On a chilly Sunday evening in mid-January, two young women rolled up to the TransAmerica Title Building on the outskirts of Salem, Oregon, just off Interstate 5, to clean the office. It was their usual Sunday job, though today they had gotten a bit of a late start, having to shower and stop for gas, so they didn't arrive to the business complex until after nine p.m. The office had wide, welcoming windows on every wall and, with the bright florescent lights flipped on, the effect was to create a fishbowl-like scene, the women bustling around in their duties like two busy, little fish. They'd left the door unlocked and entertained themselves by chatting to each other, the two of them best friends.
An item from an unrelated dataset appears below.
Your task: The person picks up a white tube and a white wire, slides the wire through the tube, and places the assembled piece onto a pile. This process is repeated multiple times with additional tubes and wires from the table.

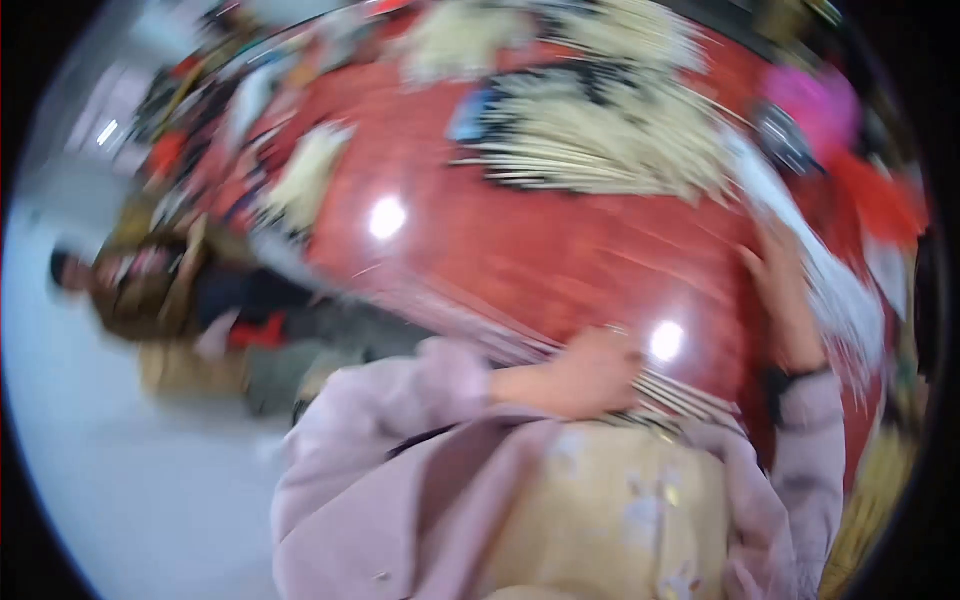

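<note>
My left hand (598, 372) is closed at the table's near edge, close to my body. From its right side sticks out a small bundle of thin pale sticks (690, 398), which the fingers seem to grip; their far ends lie by my jacket front. My right hand (782, 290) rests farther right over the red table (560, 270), thumb apart from the fingers, with nothing visible in it. Just right of it lies a sheaf of long white strands (835, 285). Motion blur smears the finger details.
A big pile of thin pale sticks with dark ends (600, 140) lies across the table's far side, a blue piece (468, 117) at its left. A smaller bundle (308, 178) is at the left. Pink (815, 110) and red (880, 200) material sits far right. A seated person (165, 275) is at left.
</note>
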Tool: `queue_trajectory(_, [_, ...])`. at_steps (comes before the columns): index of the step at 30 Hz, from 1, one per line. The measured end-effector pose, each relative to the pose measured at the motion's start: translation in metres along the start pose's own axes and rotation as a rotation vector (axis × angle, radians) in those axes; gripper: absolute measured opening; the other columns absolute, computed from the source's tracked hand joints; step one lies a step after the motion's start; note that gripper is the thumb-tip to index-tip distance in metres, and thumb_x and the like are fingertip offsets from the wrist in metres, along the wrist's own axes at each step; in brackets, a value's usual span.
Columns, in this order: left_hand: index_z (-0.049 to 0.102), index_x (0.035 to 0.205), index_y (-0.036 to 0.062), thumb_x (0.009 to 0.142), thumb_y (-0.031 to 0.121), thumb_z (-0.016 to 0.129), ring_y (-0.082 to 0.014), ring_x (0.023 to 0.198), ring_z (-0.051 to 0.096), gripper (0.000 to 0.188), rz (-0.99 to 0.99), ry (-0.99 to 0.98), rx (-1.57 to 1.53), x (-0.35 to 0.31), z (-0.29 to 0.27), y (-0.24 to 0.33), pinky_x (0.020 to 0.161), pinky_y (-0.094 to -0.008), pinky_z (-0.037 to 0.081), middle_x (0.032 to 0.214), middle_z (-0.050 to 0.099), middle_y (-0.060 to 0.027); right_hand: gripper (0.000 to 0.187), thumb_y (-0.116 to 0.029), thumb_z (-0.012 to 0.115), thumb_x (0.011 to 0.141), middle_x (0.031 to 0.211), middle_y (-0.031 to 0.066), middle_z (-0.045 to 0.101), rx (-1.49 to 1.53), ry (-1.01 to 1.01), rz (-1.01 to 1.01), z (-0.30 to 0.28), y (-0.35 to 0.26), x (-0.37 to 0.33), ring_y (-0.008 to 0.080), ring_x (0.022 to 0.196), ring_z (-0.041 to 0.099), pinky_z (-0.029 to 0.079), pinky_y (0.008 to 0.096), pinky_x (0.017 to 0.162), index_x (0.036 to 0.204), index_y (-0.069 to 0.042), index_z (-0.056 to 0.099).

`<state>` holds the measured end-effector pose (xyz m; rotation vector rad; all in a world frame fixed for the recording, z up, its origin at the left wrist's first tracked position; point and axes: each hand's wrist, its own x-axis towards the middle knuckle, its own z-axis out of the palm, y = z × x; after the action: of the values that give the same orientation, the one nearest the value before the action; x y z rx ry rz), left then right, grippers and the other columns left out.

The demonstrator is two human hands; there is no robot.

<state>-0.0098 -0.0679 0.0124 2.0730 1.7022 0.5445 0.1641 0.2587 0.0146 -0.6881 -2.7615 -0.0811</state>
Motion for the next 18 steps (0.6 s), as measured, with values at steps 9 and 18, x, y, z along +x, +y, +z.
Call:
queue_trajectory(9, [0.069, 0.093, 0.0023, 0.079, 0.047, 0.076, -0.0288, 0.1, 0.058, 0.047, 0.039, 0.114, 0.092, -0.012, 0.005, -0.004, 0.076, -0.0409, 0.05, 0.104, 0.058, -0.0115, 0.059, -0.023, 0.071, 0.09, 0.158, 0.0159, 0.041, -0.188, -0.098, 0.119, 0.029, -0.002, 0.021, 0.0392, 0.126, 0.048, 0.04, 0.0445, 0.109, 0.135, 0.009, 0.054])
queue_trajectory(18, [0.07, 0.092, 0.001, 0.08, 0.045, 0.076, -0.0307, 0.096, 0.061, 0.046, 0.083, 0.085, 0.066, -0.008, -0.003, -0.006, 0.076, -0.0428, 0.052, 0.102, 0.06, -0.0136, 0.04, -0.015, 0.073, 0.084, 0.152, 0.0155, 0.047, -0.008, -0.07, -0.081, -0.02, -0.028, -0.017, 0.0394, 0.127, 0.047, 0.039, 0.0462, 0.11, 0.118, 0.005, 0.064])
They were Shari Hull, twenty-years-old and the daughter of the owner of the housekeeping company with which they were both employed, and Beth Wilmot, also twenty and a fairly recent transplant to Salem from Spokane, Washington. She'd come for work, and along with steady pay, she'd found a true friend. 

Everything was going well. It was a small office and kept very clean during the week, so the two women had barely anything to do. They cleaned the floors and dusted; wiped the doors and took out the garbage. Shari took it out alone, feeling comfortable enough in the empty office park to do so. They were almost done and ready to climb back into Shari's Bronco, they'd left it running to keep it warm, and head home. But, someone must have seen Shari when she took the garbage out on her own. They must have seen that the door was left open. They must have watched the two women, alone in the fishbowl-like office, sweep and scrub, talk and laugh. And they must have known that they could do anything, anything they wanted, and no one would ever know.

He came in through the door, bolstering a gun, his face hidden by the hood of his jacket, a band aid stretched over the bridge of his nose. 

He corralled the two women into the small lunchroom of the office, the only room without a view into the parking lot or nearby River Road, and demanded they strip naked and get down onto the floor. He told them, then, to preform oral sex, unzipping his pants and exposing his erect penis. Terrified, shaking, and crying, Shari Hull and Beth Wilmot complied. He told Shari to masturbate and attempted to vaginally rape Beth, but was unable to, so he commanded again that both girls fellate him until he reached climax at which point he demanded they swallow his ejaculate. 

When he was satisfied sexually, he told them to lie face down and asked them if they had any rope. They didn't have any or know where any was, so he stood over them, quietly, and listened to them beg. Shari was hysterical, pleading for her life, swearing never to tell what they had done. Her cries were useless, but she had to fight for her life. Beth spoke more rationally, asking him to leave them unharmed. He had already decided what he was going to do.

A shot rang out, a bullet slamming into Shari's head. Another echoed in the tiny room, knocking hard into Beth's skull. Three more shots followed, one more for Beth, leaving her ears ringing, and two for Shari, who lay moaning on the floor.

He walked out, sprinting into the night, leaving two young women to bleed out on the floor, thinking he'd won. He'd left no witnesses.

Minutes passed and Beth finally found herself able to rise up and walk to the bathroom. Her head was pounding, her heart still racing. The right side of her face was becoming a blackened, bloody mess, the swelling spanning across her cheek and jaw, over her eye, deep into her hairline. She stumbled away from the mirror and found a phone where she dialed 911.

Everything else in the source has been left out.